EXERCISE DETAILS: From the first line of the entries down to the line with "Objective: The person", write out every line exactly; that last line counts, but pictures do not.

==== THE INPUT

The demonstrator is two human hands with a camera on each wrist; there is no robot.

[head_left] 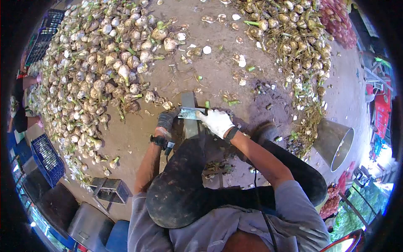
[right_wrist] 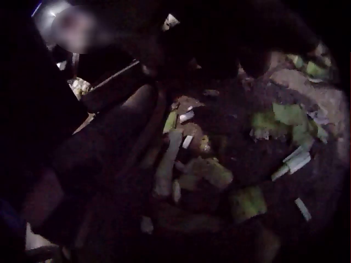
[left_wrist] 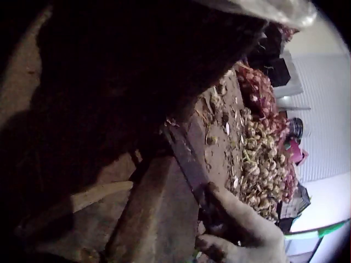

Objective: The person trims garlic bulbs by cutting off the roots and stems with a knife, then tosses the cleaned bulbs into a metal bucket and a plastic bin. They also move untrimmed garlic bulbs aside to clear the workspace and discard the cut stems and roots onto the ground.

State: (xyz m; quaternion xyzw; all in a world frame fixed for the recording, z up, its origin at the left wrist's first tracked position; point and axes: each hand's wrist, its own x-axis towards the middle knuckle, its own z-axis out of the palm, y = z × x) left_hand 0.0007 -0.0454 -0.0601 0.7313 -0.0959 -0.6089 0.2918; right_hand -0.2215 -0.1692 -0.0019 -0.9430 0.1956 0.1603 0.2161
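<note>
A flat metal blade (head_left: 189, 113) lies crosswise over an upright-pointing grey bar (head_left: 188, 101) in the head view. My white-gloved right hand (head_left: 216, 122) pinches the blade's right end. At its left end is my dark-gloved left hand (head_left: 167, 120); whether those fingers grip the blade or only touch it cannot be told. The left wrist view shows the blade (left_wrist: 189, 166) running to the right hand (left_wrist: 244, 227), whose thumb and finger close on it, beside a block (left_wrist: 151, 211). The right wrist view is dark, with neither blade nor fingers clearly visible.
A large garlic heap (head_left: 100, 63) spreads at the left, another (head_left: 304, 46) at the upper right. A metal bucket (head_left: 327, 140) lies tilted at the right. A blue crate (head_left: 47, 160) and small metal box (head_left: 110, 190) stand lower left. Cut stems (right_wrist: 299, 159) litter the ground.
</note>
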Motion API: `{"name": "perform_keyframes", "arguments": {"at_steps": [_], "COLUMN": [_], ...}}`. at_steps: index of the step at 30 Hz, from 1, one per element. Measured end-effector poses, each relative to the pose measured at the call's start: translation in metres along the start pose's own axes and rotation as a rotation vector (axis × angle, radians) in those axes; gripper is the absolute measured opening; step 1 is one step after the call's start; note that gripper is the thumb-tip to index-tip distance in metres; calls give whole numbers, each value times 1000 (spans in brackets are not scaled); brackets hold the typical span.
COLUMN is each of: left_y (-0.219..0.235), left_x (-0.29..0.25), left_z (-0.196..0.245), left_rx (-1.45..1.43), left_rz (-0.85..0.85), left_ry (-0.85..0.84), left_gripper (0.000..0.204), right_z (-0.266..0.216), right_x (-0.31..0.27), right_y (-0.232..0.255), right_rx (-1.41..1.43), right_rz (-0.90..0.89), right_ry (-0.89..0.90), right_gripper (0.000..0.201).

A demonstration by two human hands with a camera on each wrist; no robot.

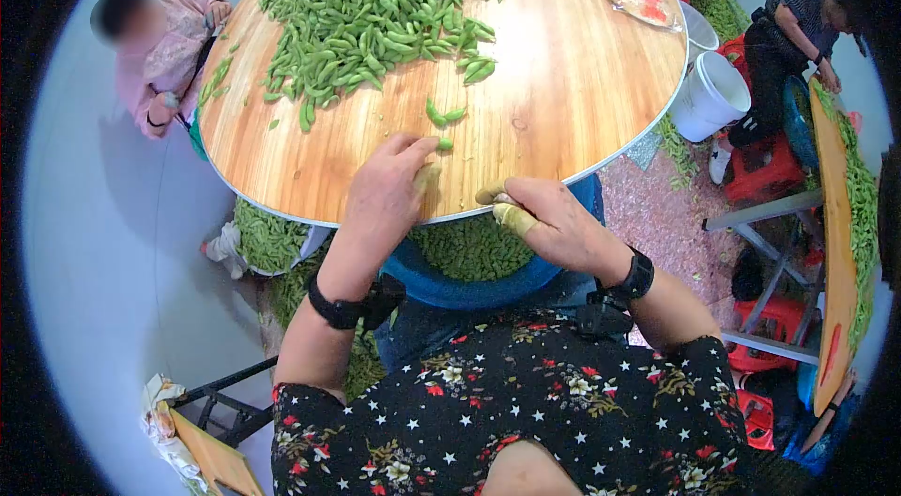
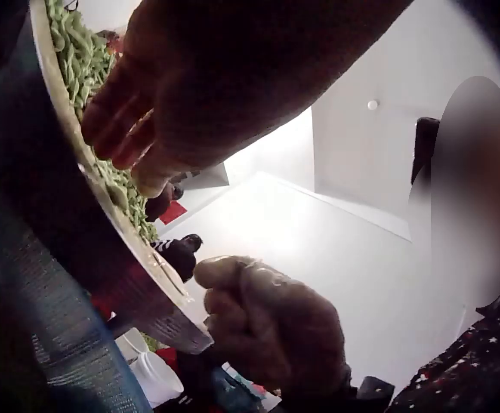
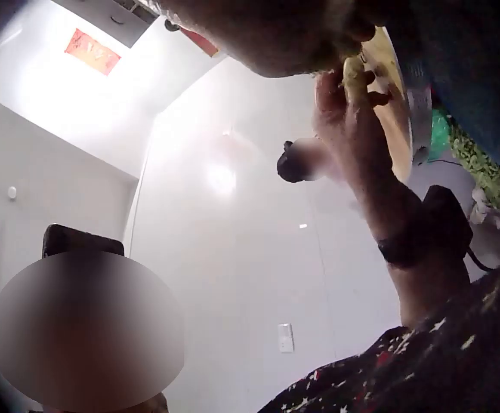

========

WORKED SOLUTION:
The demonstrator is two human hands with a camera on each wrist; there is no robot.

[head_left] 
[right_wrist] 
[left_wrist] 

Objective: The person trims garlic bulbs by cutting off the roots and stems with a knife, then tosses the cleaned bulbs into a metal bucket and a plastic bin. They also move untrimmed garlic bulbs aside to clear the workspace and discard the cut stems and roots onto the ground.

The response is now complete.